Draußen beobachtet

Mohn wanderte schon vor 6000 Jahren ein

Eine der ältesten Wildkräuterarten unserer Heimat
Erschienen im Soester Anzeiger am 9.07.2016


MÖHNESEE – Hier und dort auf der Haar und in der Börde leuchten trotz der Saatgutreinigung die roten Blüten des Klatschmohns aus den Getreidefeldern. Mancherorts erfreuen sie an Feldrändern zu Hauf das Auge des Passanten. Zum Feldblumenstrauß eignen sie sich allerdings nicht, weil sie zu schnell ihre Blütenblätter verlieren. Aber als weithin sichtbare Farbtupfer im Grün der Felder haben ungezählte Künstler den Mohn in ihren Bildern verewigt.

Bei historischer Betrachtung kommt dem Klatschmohn der Rang eines herausragenden Kulturdenkmals zu. Schon vor 6000 Jahren gelangte er mit dem damals noch ungereinigten Saatgut des Getreides aus Vorderasien nach Mitteleuropa. Diese Ausbreitung von lichtliebenden Wildkräutern als Begleiter des damals aufkommenden Getreides war ein langsamer Prozess, der sich über Jahrhunderte hinzog. Er fiel in eine Zeit optimaler klimatischer Verhältnisse.

So verdankt der Klatschmohn seine Existenz auch in unserer Heimat dem Menschen, der in der Jungsteinzeit nach und nach zu einer sesshaften Lebensweise überging. Allein mit der Jagd auf Wild und dem Sammeln von Wildfrüchten und Wildgemüse konnte man den Nahrungsbedarf nicht mehr decken. Die „neolithische Revolution“, wie man die Sesshaftwerdung des Menschen auch bezeichnet, begann wohl im Bereich des „fruchtbaren Halbmondes“ an Euphrat und Tigris und setzte sich im Laufe der Jahrtausende langsam weltweit durch.

Ackerwildkräuter wie die Echte Kamille, der Ackersenf, der Erdrauch und der Ackergauchheil, denen der Gartenfreund noch am ehesten beim Unkrautjäten in seinen Beeten begegnet, sind schon in vorgeschichtlicher Zeit als Kulturbegleiter eingewandert. Auf den Feldern sind sie infolge des Einsatzes von Pestiziden und der effektiven Saatgutreinigung nach dem Zweiten Weltkrieg selten geworden.
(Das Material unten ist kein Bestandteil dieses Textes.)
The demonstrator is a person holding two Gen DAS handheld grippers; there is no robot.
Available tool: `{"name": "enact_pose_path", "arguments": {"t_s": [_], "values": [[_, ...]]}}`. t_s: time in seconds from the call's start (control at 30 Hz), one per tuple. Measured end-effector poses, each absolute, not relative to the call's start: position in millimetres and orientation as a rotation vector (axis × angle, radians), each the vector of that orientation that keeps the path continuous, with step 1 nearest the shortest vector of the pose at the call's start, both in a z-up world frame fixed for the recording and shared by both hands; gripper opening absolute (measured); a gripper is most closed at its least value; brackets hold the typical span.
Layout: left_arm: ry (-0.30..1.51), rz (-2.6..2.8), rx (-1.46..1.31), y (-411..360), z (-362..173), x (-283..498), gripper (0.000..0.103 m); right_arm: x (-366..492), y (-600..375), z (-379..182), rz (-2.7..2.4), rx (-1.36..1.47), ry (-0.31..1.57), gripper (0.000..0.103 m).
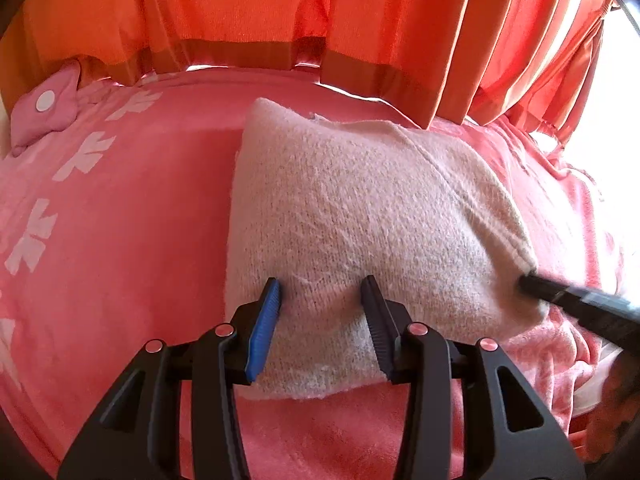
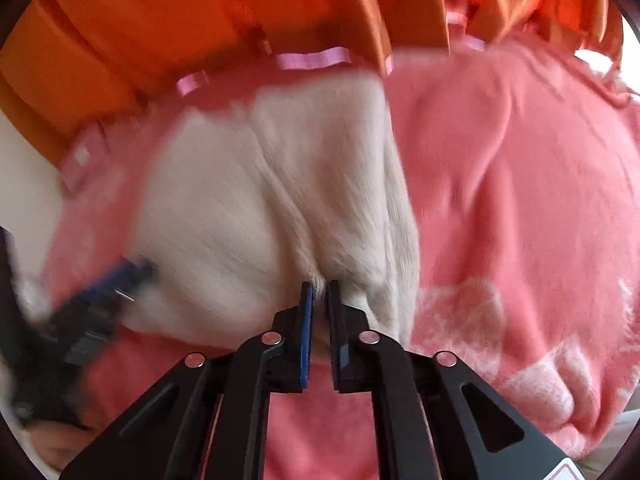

Die Kornrade, die zu den schönsten Wildkräutern gehörte, scheint auf der Haar vollkommen verschwunden zu sein.

Der Klatschmohn ist nicht nur als uralter Begleiter des Menschen beachtenswert. Auch aus botanischer Sicht hält er Rekorde. Botaniker haben festgestellt, dass Mohnblüten bis über zwei Millionen Pollenkörner aufweisen, die sie vor allem vormittags den Insekten darbieten. Eine einzige Samenkapsel enthält bis zu 5000 Samenkörner. Kein Wunder, dass der Klatschmohn sich in unserer Landschaft hält, zumal zur Freude aller auch immer wieder einmal Mohnsamen bewusst ausgebracht werden. St.